*Task details*: When the string "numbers" is part of a line in the data below, report the whole line.

——

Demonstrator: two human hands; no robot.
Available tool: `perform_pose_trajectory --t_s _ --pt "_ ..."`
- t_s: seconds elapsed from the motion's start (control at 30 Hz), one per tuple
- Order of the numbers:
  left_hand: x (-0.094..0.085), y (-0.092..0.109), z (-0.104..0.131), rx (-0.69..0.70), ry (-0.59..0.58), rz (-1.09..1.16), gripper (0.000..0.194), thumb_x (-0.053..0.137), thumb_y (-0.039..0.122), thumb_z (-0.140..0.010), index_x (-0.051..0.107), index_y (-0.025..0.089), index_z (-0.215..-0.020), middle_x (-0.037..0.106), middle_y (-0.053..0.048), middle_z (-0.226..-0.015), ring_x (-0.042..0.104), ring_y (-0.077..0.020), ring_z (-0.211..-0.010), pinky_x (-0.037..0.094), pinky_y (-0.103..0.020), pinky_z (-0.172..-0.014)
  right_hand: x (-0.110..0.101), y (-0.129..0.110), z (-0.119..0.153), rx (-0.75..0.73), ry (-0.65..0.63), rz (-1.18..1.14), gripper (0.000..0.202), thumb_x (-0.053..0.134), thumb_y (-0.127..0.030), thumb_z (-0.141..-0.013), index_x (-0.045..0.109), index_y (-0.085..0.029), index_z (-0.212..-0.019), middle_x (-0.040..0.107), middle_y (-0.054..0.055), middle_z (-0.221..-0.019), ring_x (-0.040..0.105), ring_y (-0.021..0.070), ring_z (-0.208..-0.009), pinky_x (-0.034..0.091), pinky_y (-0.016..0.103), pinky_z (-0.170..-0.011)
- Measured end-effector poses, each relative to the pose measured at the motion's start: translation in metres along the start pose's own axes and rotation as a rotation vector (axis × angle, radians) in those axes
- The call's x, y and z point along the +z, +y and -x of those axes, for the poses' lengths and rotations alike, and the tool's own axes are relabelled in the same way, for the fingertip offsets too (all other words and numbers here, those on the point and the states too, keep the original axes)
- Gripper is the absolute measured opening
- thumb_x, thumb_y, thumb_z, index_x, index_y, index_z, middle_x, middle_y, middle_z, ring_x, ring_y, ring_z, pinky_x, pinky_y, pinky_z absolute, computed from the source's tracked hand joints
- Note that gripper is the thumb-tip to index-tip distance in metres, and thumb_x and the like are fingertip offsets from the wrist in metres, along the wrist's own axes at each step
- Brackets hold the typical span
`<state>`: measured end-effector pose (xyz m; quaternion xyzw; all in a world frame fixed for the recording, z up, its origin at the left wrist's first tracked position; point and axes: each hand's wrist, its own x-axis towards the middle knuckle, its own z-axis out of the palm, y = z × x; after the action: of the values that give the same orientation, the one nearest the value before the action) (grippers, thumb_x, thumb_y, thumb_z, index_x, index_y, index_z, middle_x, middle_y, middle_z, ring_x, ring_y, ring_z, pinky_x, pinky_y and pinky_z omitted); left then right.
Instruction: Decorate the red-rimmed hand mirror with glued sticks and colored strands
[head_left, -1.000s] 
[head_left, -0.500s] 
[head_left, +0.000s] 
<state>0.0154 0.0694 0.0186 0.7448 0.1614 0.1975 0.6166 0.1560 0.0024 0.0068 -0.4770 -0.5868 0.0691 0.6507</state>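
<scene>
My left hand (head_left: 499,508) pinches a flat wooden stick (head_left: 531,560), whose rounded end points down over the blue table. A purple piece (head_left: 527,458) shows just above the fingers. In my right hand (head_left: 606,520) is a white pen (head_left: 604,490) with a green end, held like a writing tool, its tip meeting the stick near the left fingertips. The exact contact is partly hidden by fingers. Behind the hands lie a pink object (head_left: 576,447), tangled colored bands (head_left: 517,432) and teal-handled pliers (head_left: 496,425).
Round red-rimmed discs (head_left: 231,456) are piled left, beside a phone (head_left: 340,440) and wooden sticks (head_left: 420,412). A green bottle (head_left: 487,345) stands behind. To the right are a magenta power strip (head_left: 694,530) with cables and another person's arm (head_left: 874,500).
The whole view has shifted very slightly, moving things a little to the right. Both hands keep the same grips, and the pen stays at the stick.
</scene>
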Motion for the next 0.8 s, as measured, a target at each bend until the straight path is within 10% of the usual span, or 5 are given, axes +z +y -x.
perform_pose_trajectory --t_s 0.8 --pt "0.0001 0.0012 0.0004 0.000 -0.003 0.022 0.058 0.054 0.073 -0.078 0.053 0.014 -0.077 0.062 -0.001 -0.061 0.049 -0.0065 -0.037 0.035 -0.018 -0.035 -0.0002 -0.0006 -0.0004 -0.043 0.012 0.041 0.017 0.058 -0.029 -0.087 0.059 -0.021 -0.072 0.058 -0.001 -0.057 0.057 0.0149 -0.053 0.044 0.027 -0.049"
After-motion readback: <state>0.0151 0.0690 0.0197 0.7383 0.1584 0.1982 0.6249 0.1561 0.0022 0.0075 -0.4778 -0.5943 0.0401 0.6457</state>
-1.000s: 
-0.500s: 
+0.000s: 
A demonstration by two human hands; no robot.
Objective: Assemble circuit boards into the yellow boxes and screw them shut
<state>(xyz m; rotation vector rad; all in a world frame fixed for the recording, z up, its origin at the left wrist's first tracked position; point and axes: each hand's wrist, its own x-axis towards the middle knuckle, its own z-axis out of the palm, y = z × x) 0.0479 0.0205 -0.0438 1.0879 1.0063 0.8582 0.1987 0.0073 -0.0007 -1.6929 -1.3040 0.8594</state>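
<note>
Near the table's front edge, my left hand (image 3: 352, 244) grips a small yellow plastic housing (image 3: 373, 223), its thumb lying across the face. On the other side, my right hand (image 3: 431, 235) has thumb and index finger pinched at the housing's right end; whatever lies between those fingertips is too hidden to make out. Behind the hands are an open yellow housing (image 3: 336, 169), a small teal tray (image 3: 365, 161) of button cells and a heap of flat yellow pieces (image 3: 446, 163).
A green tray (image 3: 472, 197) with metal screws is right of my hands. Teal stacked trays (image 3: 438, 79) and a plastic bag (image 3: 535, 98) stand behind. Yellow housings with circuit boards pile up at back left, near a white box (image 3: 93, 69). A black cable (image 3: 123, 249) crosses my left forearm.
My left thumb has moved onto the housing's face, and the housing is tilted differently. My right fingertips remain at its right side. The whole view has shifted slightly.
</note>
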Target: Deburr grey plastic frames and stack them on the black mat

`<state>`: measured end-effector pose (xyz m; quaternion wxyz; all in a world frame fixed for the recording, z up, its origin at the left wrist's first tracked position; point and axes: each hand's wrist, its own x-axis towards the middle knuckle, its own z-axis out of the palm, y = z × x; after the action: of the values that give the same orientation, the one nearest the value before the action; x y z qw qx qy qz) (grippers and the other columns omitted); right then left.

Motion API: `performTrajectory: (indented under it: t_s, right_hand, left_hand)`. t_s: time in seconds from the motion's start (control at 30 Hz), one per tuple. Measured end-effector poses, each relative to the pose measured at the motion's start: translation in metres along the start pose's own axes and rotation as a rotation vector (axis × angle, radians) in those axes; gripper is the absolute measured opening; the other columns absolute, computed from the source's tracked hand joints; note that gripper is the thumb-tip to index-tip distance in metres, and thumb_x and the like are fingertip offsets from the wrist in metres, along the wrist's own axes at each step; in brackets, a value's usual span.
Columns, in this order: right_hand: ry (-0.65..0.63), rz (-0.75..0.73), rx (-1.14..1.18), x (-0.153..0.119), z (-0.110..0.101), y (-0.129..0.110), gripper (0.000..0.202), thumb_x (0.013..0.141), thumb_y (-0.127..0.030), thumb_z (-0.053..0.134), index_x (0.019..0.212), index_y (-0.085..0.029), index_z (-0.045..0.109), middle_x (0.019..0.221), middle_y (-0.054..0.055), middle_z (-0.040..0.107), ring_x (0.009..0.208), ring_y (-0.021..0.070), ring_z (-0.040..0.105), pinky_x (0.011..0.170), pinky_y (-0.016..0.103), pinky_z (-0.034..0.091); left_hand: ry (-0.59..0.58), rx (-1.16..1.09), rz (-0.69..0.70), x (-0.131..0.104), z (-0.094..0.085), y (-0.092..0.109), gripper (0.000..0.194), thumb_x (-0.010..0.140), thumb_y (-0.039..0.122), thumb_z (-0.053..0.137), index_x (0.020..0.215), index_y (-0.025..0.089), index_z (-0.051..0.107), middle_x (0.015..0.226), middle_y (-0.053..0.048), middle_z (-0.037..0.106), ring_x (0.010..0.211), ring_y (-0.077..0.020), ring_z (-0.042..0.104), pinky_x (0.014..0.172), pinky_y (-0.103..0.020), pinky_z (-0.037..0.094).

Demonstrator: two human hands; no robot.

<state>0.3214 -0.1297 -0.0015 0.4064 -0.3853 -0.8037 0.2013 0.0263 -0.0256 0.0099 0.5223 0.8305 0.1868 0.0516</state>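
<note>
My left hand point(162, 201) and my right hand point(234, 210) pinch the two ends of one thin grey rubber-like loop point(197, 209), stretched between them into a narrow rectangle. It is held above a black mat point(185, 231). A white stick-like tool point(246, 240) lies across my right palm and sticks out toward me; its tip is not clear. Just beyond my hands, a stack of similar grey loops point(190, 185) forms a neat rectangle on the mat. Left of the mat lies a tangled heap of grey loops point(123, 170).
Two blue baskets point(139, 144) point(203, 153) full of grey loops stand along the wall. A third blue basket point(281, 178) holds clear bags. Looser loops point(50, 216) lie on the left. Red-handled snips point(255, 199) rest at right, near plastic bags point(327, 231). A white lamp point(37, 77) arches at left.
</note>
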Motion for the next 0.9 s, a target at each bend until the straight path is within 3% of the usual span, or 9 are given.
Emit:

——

*Result for this task*:
- Order of the numbers:
- The call's x, y and z point along the +z, +y and -x of those axes, for the poses' lengths and rotations alike, and the tool's own axes are relabelled in the same way, for the fingertip offsets too (all other words and numbers here, those on the point and the states too, keep the original axes)

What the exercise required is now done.